Give the records again. Keep them exact and leave out the images.

########################################

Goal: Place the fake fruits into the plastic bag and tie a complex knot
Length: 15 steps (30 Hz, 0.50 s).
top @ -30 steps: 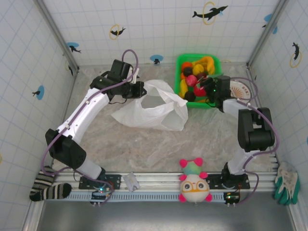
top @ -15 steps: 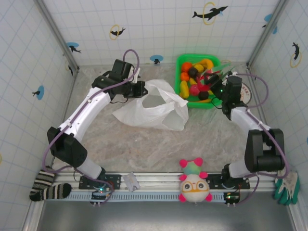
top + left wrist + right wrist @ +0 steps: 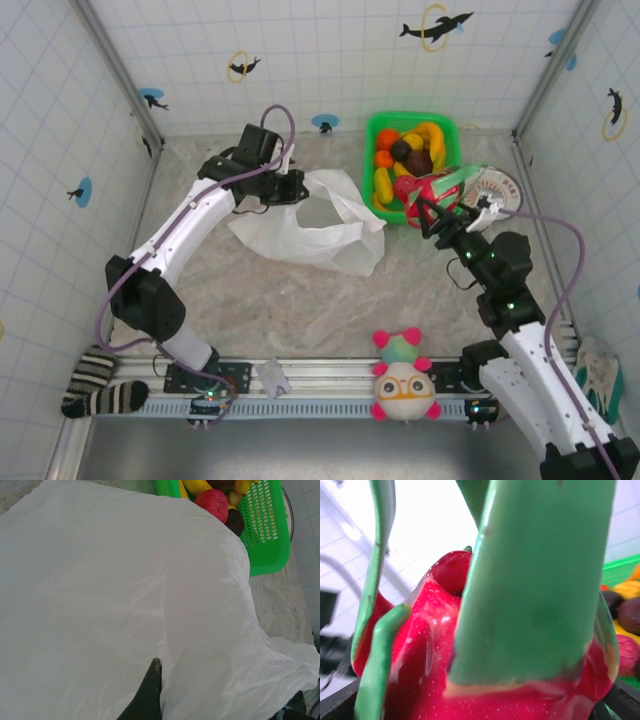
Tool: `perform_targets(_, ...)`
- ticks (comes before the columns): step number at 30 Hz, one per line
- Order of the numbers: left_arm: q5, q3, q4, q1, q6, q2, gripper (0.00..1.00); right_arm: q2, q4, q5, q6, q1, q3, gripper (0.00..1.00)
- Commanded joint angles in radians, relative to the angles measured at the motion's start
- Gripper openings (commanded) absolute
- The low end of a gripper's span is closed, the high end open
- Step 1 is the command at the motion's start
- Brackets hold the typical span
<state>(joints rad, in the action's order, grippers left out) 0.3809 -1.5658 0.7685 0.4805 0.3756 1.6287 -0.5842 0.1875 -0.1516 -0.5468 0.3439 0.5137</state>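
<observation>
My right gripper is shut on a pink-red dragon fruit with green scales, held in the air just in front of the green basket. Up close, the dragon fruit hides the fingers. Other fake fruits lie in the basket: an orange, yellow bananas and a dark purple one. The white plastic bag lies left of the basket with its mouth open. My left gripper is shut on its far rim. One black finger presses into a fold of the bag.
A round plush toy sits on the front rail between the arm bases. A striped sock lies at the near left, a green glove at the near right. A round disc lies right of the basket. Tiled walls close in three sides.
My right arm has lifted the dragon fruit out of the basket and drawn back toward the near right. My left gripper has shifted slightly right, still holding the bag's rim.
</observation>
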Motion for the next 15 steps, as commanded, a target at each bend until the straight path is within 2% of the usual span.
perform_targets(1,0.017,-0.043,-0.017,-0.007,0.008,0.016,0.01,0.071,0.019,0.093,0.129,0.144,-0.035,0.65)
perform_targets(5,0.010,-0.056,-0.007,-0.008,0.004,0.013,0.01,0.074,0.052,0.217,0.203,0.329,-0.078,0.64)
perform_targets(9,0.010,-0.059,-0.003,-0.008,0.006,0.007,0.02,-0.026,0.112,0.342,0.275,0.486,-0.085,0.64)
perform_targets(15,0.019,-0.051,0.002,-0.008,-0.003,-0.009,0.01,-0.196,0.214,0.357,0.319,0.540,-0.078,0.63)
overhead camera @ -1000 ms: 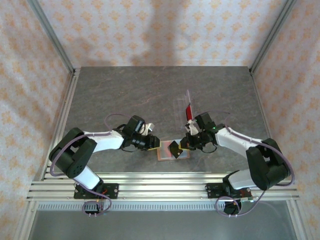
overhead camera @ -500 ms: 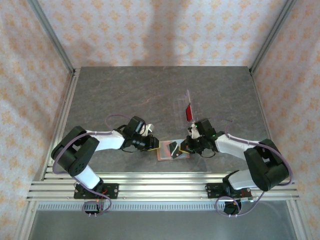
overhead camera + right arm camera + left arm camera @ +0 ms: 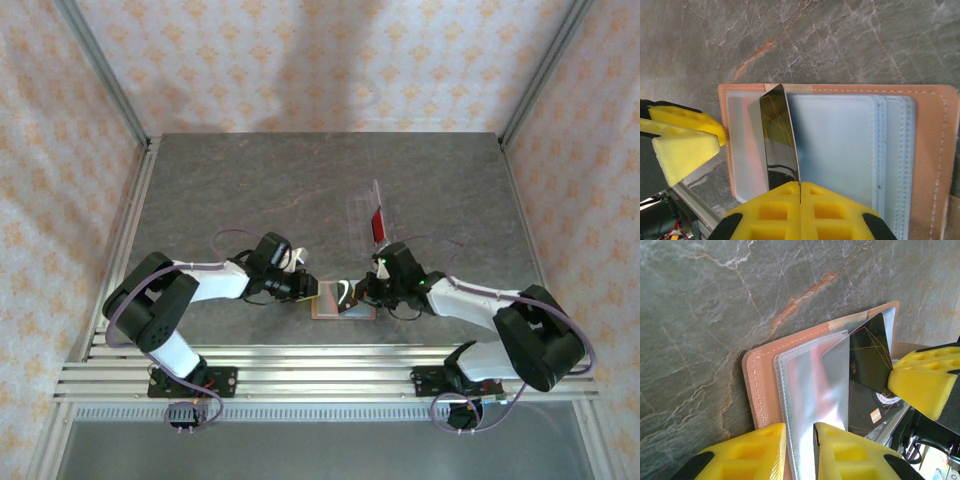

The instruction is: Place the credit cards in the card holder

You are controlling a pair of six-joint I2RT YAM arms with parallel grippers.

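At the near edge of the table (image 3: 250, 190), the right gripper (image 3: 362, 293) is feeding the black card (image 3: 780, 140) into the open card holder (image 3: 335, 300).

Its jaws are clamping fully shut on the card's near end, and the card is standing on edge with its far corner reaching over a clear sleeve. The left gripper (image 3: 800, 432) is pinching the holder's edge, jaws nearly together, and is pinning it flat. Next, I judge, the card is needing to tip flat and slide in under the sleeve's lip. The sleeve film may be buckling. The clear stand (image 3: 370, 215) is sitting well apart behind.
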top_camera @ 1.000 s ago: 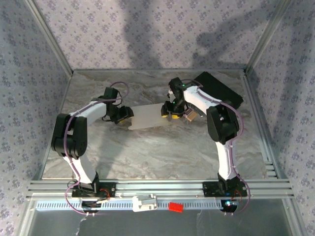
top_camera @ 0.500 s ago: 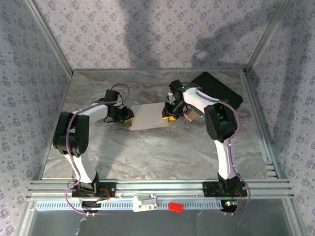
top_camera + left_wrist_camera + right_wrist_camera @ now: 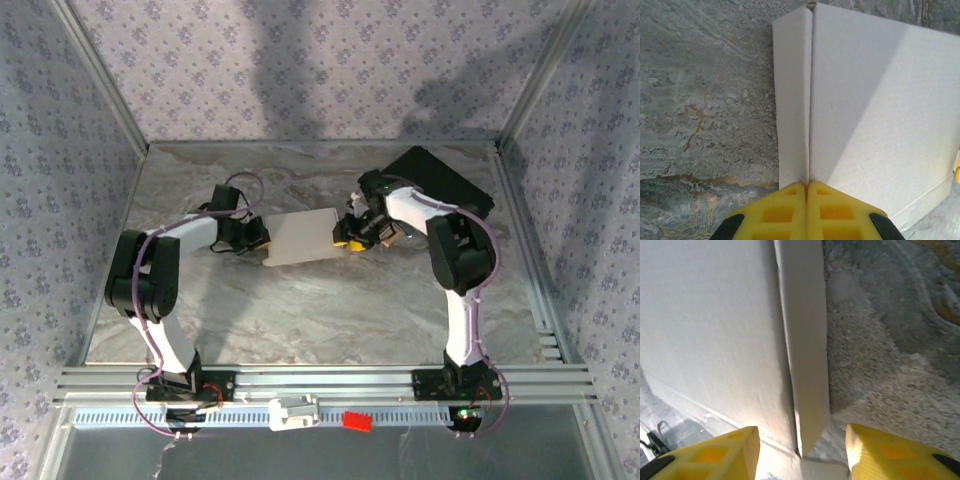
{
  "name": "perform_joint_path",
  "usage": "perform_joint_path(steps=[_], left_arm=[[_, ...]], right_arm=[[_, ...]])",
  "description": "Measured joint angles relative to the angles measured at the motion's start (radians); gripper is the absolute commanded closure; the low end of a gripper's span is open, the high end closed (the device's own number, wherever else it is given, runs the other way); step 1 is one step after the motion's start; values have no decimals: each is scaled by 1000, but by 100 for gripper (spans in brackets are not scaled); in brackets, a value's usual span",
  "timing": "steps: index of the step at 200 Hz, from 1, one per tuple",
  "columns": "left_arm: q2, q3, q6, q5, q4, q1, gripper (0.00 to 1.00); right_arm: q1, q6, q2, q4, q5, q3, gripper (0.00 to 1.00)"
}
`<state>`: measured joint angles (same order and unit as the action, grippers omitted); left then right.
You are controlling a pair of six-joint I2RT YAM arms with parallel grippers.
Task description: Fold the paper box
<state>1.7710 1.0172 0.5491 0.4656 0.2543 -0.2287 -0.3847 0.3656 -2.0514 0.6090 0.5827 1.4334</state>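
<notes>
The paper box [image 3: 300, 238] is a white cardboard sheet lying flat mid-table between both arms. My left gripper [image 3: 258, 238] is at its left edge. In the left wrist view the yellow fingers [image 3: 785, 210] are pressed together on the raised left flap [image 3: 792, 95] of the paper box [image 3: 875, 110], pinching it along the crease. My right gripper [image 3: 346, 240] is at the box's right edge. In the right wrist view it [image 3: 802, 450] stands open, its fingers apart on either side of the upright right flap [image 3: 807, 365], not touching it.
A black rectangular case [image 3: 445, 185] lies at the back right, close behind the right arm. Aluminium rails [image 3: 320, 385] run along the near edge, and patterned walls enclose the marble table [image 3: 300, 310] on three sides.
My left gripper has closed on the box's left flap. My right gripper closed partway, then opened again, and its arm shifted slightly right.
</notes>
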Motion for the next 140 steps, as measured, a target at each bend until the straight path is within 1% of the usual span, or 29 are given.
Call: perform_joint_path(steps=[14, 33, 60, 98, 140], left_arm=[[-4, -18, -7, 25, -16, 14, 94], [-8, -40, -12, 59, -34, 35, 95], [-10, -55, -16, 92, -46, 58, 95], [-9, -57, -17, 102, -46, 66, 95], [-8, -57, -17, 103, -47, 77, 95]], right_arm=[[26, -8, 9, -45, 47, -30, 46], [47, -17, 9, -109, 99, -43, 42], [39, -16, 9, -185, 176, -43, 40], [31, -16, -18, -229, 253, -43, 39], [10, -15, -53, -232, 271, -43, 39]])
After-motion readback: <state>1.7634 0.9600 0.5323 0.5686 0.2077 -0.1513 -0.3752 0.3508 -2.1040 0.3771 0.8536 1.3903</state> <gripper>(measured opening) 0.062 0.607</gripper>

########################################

## [Solution for this problem]
Goal: Place the fake fruits into the plastic bag and tie a complex knot
Length: 15 steps (30 Hz, 0.50 s).
top @ -30 steps: 
top @ -15 steps: 
top + left wrist + right wrist @ +0 steps: 
Tool: `perform_targets(_, ...)`
- ticks (comes before the columns): step number at 30 Hz, one per line
- Order of the numbers: left_arm: q5, q3, q4, q1, q6, q2, gripper (0.00..1.00); right_arm: q2, q4, q5, q6, q1, q3, gripper (0.00..1.00)
- Commanded joint angles in radians, relative to the angles measured at the motion's start
- Gripper openings (commanded) absolute
- The low end of a gripper's span is closed, the high end open
- Step 1 is the command at the motion's start
- Brackets hold the typical span
<state>(joints rad, in the action's order, grippers left out) 0.3809 -1.5658 0.7685 0.4805 0.3756 1.6287 -0.5842 0.1875 -0.1516 -0.5468 0.3439 0.5137</state>
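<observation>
My right gripper is shut on a pink-red dragon fruit with green scales, held in the air just in front of the green basket. Up close, the dragon fruit hides the fingers. Other fake fruits lie in the basket: an orange, yellow bananas and a dark purple one. The white plastic bag lies left of the basket with its mouth open. My left gripper is shut on its far rim. One black finger presses into a fold of the bag.
A round plush toy sits on the front rail between the arm bases. A striped sock lies at the near left, a green glove at the near right. A round disc lies right of the basket. Tiled walls close in three sides.
My right arm has lifted the dragon fruit out of the basket and drawn back toward the near right. My left gripper has shifted slightly right, still holding the bag's rim.
</observation>
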Motion for the next 15 steps, as commanded, a target at each bend until the straight path is within 2% of the usual span.
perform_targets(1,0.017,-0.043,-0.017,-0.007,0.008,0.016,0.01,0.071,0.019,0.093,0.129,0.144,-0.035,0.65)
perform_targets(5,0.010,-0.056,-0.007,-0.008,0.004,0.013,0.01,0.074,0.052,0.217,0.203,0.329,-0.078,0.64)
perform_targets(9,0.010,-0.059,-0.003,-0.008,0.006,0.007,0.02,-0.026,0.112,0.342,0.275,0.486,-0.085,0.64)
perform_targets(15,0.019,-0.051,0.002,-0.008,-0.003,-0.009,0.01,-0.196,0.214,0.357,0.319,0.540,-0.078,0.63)
overhead camera @ -1000 ms: 
overhead camera @ -500 ms: 
overhead camera + right arm camera + left arm camera @ +0 ms: 

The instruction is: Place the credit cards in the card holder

You are controlling a pair of six-joint I2RT YAM arms with parallel grippers.

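At the near edge of the table (image 3: 250, 190), the right gripper (image 3: 362, 293) is feeding the black card (image 3: 780, 140) into the open card holder (image 3: 335, 300).

Its jaws are clamping fully shut on the card's near end, and the card is standing on edge with its far corner reaching over a clear sleeve. The left gripper (image 3: 800, 432) is pinching the holder's edge, jaws nearly together, and is pinning it flat. Next, I judge, the card is needing to tip flat and slide in under the sleeve's lip. The sleeve film may be buckling. The clear stand (image 3: 370, 215) is sitting well apart behind.
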top_camera @ 1.000 s ago: 
top_camera @ 0.500 s ago: 
top_camera + left_wrist_camera + right_wrist_camera @ now: 
{
  "name": "perform_joint_path",
  "usage": "perform_joint_path(steps=[_], left_arm=[[_, ...]], right_arm=[[_, ...]])",
  "description": "Measured joint angles relative to the angles measured at the motion's start (radians); gripper is the absolute commanded closure; the low end of a gripper's span is open, the high end closed (the device's own number, wherever else it is given, runs the other way); step 1 is one step after the motion's start; values have no decimals: each is scaled by 1000, but by 100 for gripper (spans in brackets are not scaled); in brackets, a value's usual span",
  "timing": "steps: index of the step at 200 Hz, from 1, one per tuple",
  "columns": "left_arm: q2, q3, q6, q5, q4, q1, gripper (0.00 to 1.00); right_arm: q1, q6, q2, q4, q5, q3, gripper (0.00 to 1.00)"
}
`<state>`: measured joint angles (same order and unit as the action, grippers omitted); left then right.
You are controlling a pair of six-joint I2RT YAM arms with parallel grippers.
Task description: Fold the paper box
<state>1.7710 1.0172 0.5491 0.4656 0.2543 -0.2287 -0.3847 0.3656 -2.0514 0.6090 0.5827 1.4334</state>
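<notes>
The paper box [image 3: 300, 238] is a white cardboard sheet lying flat mid-table between both arms. My left gripper [image 3: 258, 238] is at its left edge. In the left wrist view the yellow fingers [image 3: 785, 210] are pressed together on the raised left flap [image 3: 792, 95] of the paper box [image 3: 875, 110], pinching it along the crease. My right gripper [image 3: 346, 240] is at the box's right edge. In the right wrist view it [image 3: 802, 450] stands open, its fingers apart on either side of the upright right flap [image 3: 807, 365], not touching it.
A black rectangular case [image 3: 445, 185] lies at the back right, close behind the right arm. Aluminium rails [image 3: 320, 385] run along the near edge, and patterned walls enclose the marble table [image 3: 300, 310] on three sides.
My left gripper has closed on the box's left flap. My right gripper closed partway, then opened again, and its arm shifted slightly right.
</notes>
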Motion for the next 140 steps, as measured, a target at each bend until the straight path is within 1% of the usual span, or 29 are given.
Call: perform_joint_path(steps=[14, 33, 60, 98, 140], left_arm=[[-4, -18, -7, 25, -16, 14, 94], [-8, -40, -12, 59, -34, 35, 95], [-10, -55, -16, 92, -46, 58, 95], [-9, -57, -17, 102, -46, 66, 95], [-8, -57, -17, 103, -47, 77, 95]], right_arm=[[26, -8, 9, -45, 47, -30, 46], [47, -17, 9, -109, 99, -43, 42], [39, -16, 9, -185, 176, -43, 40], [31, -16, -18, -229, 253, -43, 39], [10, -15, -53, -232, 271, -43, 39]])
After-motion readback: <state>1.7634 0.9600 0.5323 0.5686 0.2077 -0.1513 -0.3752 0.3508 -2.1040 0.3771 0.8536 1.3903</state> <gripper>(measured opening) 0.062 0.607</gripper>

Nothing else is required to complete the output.